Importance: The US Department of Health and Human Services (HHS) has proposed to reform drug pricing in Medicare Part B, which primarily covers physician-administered drugs and biologic agents. One HHS proposal would shift coverage of certain drugs from Medicare Part B to Part D, which is administered by private prescription drug plans.
Objective: To estimate the association of changes of a shift in Medicare Part B to Part D with total drug spending and patient cost-sharing.
Design, Setting, and Participants: Retrospective drug cohort study of the 75 brand-name drugs associated with the highest Part B expenditures among fee-for-service Medicare beneficiaries in 2016.

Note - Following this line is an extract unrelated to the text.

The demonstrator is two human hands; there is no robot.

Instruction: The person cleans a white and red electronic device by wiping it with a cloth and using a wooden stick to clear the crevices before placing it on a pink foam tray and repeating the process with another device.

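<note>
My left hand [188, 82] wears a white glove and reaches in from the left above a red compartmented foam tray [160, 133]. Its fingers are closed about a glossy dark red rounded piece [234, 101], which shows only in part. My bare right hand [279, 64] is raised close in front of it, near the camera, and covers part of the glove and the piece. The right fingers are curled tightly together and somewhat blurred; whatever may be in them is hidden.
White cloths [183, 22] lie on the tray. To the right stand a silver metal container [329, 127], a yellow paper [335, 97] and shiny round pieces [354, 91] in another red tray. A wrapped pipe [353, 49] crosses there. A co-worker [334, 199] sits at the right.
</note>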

Main Outcomes and Measures: Estimated total Medicare spending in Part B and Part D; annual out-of-pocket costs in Part B and under the standard 2018 Part D benefit; and proportion of drugs in Part D's protected drug classes (immunosuppressants for prophylaxis of organ transplant rejection, antidepressants, antipsychotics, anticonvulsants, antiretrovirals, and antineoplastics).
Results: At 2018 prices, total Medicare Part B spending for the 75 brand-name drugs with the highest Part B expenditures was estimated to be $21.6 billion annually. Under the proposed policy, total Part D drug spending for these drugs was estimated to range between$17.6 billion and $20.1 billion after rebates, corresponding to a 6.9% to 18.3% decrease in drug spending in Part D compared with Part B. Of the 75 drugs studied, 33 (44.0%) drugs, accounting for$9.5 billion (43.9%) in Part B spending, were in protected Part D classes where plans must cover essentially all drugs. For 67 drugs with available information, the prices for 65 (97.0%) were a median of 45.8% to 59.7% lower in comparator high-income countries than Part B drug prices. Median patient cost-sharing in Part B for all 75 brand-name drugs was $4683 (interquartile range [IQR],$1069-$9282) per year. Shifting Part B drugs to the 2018 standard Part D benefit was projected to decrease out-of-pocket costs by a median of$860 (IQR, -$3884 to$496) among Medicare beneficiaries without Medicaid or Part B supplemental insurance (Medigap). For beneficiaries who would qualify for the low-income subsidy program in Part D, cost-sharing would be lower in Part D than in Part B for all drugs. For beneficiaries with Medigap insurance, estimated Part D out-of-pocket costs exceeded average Medigap premium costs by a median of $1460 for those with Part D coverage and by a median of$1952 for those without Part D coverage.
Conclusions and Relevance: Although the HHS proposal to shift certain drugs from Medicare Part B to Part D may reduce total drug spending, it may increase out-of-pocket costs for some Medicare beneficiaries, including those with Medicare supplement insurance. The Department of Health and Human Services should ensure that the proposed reforms benefit both patients and payers.